Le narrateur de „L’avant-dernière fois qu’on m’a tiré d’un canon“, première nouvelle d’„Incident au fond de la galaxie“, vient de se faire larguer par sa femme. Parce que l’homme-canon du cirque roumain dont il nettoie les cages est censément trop soûl pour se prêter à l’exercice, le directeur lui demande de le remplacer. Par appât du gain ou parce qu’il n’a plus rien à perdre, le narrateur accepte. Parce que l’angle du canon est trop aigu, il s’envole loin du cirque et se met à survoler la ville entière, apercevant le cinéma drive-in où il se rend parfois avec sa femme, son fils qui joue au ballon ou son gros chat qui guette un pigeon, quittant sa vie merdique pour un bref instant avant de plonger dans la mer sous les applaudissements ébahis des baigneurs. C’est une nouvelle très courte – quatre pages – qui donne le là d’un recueil souvent loufoque, parfois déroutant, toujours touchant, drôle et beau.

Ecrites dans un style limpide, clair et sec, mâtiné d’un humour parfois tendre, souvent cruel, les 22 nouvelles qui constituent ce nouveau recueil d’Etgar Keret excellent à évoquer des situations tantôt loufoques et politiques – afin de gagner l’attention d’une serveuse dont il tombe amoureux, un jeune homme se met en quête d’un gramme d’herbe qu’il obtiendra si et seulement si lui et son copain acceptent de soutenir l’avocat Korman en insultant, lors d’un procès, un riche arabe qui a écrasé une fillette – tantôt terriblement tristes – lors d’une visite du mémorial Yad Vashem, un couple dont la femme vient d’avorter se sépare.

Absences et séparations

Dans les meilleures nouvelles, le loufoque et le tragique se côtoient pour révéler à la fois l’absurdité de nos existences et le meilleur remède pour s’en tirer: chez Keret, la réinvention poétique d’un quotidien souvent bête, méchant et redondant (on ne compte plus les morts par accident de voiture qui traversent les nouvelles comme un sombre fil rouge) est la seule façon viable pour traverser le tragique de notre condition.

Ainsi, dans „Papas lapins“, trois jeunes filles refusent d’accepter la disparition du père et, constatant l’apparition d’un lapin dans leur maison, se mettent d’accord: leur père ne s’est pas évanoui dans la nature, cette dernière l’a simplement transformé en lapin. Face au refus obstiné de leur mère à accepter la nouvelle condition paternelle, les trois fillettes décident de fuguer.

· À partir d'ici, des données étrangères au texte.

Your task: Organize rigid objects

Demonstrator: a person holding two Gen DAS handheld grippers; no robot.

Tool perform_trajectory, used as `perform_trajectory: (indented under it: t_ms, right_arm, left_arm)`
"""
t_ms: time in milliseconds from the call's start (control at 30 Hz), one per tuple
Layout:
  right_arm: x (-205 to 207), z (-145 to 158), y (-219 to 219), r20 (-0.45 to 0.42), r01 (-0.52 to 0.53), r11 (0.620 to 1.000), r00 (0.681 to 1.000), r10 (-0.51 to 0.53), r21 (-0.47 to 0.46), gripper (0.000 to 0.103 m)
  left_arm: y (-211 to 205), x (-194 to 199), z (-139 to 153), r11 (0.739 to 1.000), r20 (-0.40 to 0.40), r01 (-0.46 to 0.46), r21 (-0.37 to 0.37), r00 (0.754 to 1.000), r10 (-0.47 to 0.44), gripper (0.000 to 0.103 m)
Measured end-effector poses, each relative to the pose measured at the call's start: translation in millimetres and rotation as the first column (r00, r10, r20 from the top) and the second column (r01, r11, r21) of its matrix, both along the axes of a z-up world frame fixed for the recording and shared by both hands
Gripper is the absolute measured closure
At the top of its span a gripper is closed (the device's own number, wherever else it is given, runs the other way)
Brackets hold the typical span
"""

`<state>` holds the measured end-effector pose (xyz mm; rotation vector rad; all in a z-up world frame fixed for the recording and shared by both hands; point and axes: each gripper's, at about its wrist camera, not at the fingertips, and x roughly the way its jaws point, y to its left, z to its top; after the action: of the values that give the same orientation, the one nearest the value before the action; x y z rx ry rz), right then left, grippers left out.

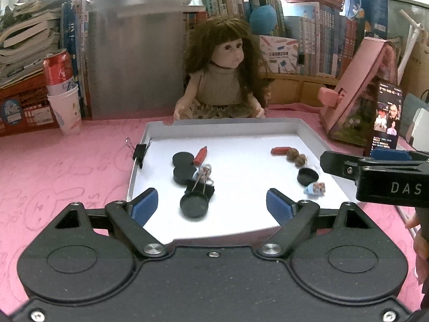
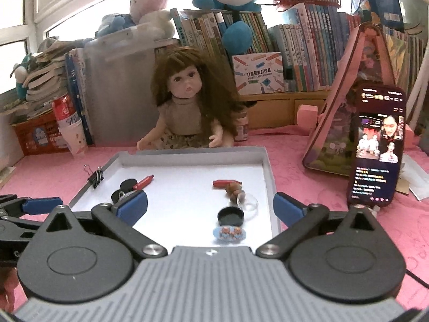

Comme dans la nouvelle „The Turn of the Screw“ de Henry James, Keret maintient ce que Tzvetan Todorov appelait l’hésitation fantastique: peu importe si les enfants se mentent afin de surmonter la perte du père ou si ce dernier s’est vraiment transformé en mammifère bouffeur de carottes, tout l’art de Keret consiste à transformer une situation de départ invraisemblable en un récit poignant sur la séparation et l’absence.

Aliénations en série

Au cours du recueil, il sera beaucoup question de deuil, de séparation, de drogues récréatives et les personnages se retrouvent souvent dans des situations d’aliénation: un homme scandaleusement riche se met à acheter les jours d’anniversaire d’autrui afin de recevoir quotidiennement vœux et cadeaux; l’ange Raphaël, qui ratisse les nuages dans un ciel vide – dans le monde de Keret, la mort de Dieu est une évidence –, commence à éprouver de la nostalgie pour la vie des hommes; sous le troisième mandat de Trump, un jeune garçon s’enrôle comme soldat dans un monde miné par les conflits pour la simple raison que l’armée américaine a promis aux jeunes enfants qu’ils pourraient récupérer de rares figurines de jeu sur les terrains de guerre; un autre homme expose au milieu de son salon la Mustang compressée dans laquelle est morte son père détesté.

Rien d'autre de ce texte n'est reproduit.